| Your task |
Looking at the listing below, retype exactly the lines starting at the one containing "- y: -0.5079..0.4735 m" and ending at the one containing "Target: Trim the", both included, and nothing else.

| Listed records |
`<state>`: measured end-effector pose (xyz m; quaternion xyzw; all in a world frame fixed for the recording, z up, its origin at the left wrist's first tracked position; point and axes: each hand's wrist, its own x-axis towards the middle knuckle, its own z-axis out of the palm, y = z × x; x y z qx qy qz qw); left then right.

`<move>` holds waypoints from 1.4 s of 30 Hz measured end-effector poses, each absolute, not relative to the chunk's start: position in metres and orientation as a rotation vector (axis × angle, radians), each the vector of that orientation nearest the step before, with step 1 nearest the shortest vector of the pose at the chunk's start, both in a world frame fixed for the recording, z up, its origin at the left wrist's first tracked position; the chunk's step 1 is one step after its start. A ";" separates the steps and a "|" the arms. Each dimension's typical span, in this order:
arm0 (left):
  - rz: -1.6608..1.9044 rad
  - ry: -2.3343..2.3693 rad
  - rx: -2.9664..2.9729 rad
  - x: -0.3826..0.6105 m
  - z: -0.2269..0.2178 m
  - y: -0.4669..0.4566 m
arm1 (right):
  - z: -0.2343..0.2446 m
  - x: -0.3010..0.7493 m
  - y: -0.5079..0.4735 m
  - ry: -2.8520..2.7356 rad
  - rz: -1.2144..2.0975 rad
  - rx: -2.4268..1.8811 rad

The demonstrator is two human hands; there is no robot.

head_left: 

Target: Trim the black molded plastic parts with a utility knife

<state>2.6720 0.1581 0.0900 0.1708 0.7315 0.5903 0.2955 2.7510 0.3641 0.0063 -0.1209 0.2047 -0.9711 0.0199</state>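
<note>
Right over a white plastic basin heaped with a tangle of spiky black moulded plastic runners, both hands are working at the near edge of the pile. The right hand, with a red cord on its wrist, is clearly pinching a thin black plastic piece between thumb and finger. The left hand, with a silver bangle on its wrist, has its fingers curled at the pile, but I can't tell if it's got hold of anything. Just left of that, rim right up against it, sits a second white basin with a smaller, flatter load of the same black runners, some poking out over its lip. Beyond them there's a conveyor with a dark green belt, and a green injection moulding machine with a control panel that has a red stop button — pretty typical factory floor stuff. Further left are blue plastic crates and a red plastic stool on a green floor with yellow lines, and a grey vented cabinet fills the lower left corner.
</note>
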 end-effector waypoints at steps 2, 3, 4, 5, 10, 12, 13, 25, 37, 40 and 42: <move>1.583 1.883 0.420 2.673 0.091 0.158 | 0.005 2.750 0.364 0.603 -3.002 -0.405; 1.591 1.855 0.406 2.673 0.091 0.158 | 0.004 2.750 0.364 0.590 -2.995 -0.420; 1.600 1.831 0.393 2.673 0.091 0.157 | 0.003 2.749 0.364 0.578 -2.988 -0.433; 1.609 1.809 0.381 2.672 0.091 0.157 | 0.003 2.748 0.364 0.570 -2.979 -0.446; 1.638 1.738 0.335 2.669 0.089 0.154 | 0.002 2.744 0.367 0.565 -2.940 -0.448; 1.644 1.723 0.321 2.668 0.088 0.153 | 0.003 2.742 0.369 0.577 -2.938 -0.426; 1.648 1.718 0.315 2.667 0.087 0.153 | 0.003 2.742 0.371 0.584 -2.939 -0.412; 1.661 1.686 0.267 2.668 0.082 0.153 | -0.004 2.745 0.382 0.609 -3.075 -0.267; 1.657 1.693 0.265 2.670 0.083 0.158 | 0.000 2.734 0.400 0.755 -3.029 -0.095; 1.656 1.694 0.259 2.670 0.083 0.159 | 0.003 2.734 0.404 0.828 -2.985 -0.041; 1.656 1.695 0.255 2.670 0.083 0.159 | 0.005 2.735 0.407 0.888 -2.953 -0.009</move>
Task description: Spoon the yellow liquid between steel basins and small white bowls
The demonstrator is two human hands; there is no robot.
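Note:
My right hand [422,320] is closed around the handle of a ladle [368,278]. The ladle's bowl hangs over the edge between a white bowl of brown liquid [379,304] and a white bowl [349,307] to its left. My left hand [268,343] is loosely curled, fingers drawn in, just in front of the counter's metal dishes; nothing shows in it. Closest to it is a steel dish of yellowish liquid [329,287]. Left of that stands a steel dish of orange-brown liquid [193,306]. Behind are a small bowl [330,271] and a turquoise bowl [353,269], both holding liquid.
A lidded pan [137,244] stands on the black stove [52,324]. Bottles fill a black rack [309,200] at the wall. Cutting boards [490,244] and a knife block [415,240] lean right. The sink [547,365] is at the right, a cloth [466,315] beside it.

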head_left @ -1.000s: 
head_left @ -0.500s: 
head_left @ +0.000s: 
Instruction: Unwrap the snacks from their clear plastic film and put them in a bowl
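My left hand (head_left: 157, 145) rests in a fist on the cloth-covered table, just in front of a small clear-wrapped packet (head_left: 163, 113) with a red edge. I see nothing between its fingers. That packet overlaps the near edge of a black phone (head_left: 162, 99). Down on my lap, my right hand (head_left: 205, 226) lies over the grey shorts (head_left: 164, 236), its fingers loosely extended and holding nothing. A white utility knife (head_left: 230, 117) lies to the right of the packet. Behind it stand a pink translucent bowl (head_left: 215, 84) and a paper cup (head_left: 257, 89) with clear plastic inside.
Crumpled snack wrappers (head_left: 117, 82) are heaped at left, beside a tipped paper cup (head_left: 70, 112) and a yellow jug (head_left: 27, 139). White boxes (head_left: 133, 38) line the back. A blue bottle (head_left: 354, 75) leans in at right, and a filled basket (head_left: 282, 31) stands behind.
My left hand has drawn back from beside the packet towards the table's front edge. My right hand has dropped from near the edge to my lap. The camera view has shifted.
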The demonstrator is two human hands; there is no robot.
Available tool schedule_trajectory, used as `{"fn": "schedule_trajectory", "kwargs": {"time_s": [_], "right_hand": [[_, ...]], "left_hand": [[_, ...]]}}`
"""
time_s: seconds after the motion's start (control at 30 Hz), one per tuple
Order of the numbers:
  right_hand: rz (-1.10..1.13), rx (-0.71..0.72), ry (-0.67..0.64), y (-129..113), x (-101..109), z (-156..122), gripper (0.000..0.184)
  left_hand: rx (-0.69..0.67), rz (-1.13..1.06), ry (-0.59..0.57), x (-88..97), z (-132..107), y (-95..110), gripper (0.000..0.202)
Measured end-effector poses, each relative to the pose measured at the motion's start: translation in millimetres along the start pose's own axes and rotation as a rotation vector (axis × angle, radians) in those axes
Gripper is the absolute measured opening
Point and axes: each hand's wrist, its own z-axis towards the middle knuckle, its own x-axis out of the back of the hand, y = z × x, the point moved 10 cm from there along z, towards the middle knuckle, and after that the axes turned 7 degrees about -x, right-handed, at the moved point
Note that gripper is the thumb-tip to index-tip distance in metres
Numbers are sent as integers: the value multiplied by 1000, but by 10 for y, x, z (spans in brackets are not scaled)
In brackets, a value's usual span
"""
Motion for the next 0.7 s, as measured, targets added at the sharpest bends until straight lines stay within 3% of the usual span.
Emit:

| The completed task |
  - y: -0.5079..0.4735 m
  - ry: -2.8520..2.7356 rad
  - rz: -1.2144..2.0975 rad
  - rx: -2.4268..1.8811 rad

The demonstrator is two human hands; there is no robot.

head_left: 

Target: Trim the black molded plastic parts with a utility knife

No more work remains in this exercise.